→ **Description of the task**
What lines in the records below mention "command"? List them all.

[Collected data]
^^^^^^^^^^^^^^^^
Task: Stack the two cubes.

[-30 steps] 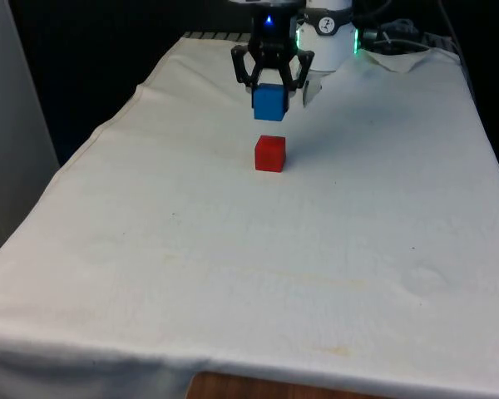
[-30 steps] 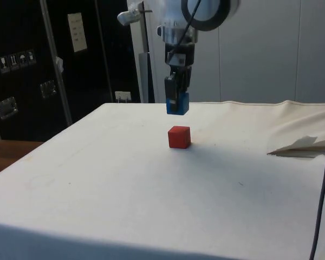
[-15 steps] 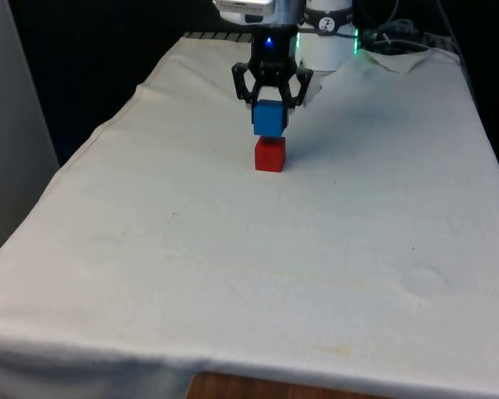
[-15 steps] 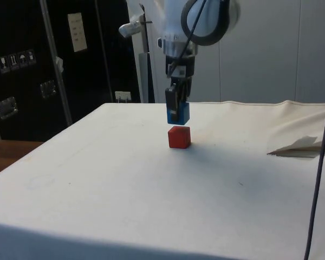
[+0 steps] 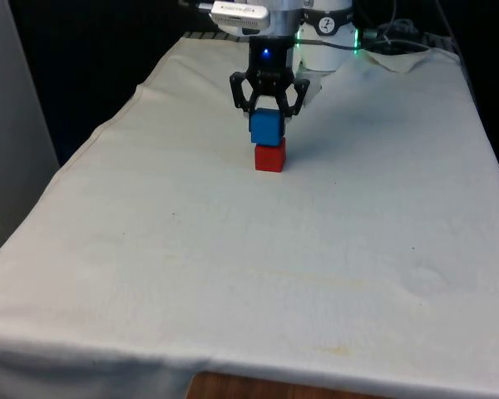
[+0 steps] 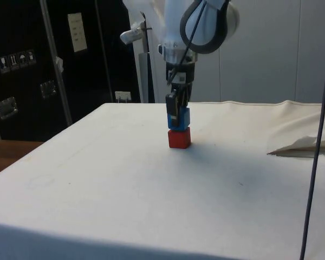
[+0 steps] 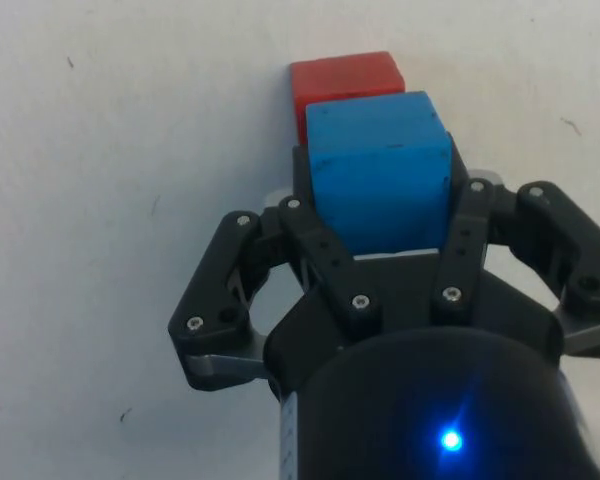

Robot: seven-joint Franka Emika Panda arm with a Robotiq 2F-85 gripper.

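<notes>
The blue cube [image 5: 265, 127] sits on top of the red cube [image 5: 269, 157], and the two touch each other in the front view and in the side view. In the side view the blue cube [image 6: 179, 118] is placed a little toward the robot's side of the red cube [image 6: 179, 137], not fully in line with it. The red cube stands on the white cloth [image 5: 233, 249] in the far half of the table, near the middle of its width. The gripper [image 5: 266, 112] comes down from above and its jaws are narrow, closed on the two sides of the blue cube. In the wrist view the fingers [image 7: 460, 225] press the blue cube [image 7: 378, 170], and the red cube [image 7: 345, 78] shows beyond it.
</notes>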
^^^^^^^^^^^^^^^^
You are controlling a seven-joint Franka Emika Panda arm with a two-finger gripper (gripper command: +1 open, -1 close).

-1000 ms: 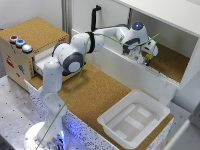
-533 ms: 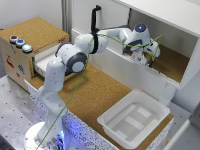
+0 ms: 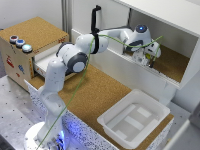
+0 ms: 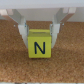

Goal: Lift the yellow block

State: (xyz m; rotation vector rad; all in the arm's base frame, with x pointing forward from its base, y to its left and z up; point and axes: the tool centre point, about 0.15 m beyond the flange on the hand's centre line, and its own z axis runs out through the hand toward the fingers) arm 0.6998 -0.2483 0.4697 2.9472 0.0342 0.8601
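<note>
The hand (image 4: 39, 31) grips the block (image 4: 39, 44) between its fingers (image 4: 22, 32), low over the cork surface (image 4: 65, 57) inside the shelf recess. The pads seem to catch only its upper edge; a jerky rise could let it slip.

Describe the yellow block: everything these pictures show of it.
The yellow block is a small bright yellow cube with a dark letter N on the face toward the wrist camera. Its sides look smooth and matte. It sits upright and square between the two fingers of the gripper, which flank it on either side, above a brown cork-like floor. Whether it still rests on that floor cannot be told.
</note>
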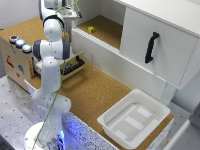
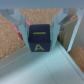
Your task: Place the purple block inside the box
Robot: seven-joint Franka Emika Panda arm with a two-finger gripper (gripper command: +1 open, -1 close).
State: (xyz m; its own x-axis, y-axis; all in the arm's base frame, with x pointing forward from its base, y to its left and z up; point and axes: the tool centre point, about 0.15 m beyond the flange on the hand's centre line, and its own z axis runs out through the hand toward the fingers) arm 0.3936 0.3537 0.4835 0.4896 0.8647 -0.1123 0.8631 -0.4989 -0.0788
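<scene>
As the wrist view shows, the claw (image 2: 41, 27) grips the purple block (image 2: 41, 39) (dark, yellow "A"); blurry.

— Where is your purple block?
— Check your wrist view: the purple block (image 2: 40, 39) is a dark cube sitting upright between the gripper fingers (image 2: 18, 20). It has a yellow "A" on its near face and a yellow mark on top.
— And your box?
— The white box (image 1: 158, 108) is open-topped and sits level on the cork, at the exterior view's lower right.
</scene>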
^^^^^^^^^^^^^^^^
→ **Written solution**
You are controlling a seven-joint Franka Emika Panda arm with a two-finger gripper (gripper command: +1 open, -1 close).
Robot: seven-joint Franka Emika Panda arm with a two-finger gripper (gripper command: +1 open, -1 close).

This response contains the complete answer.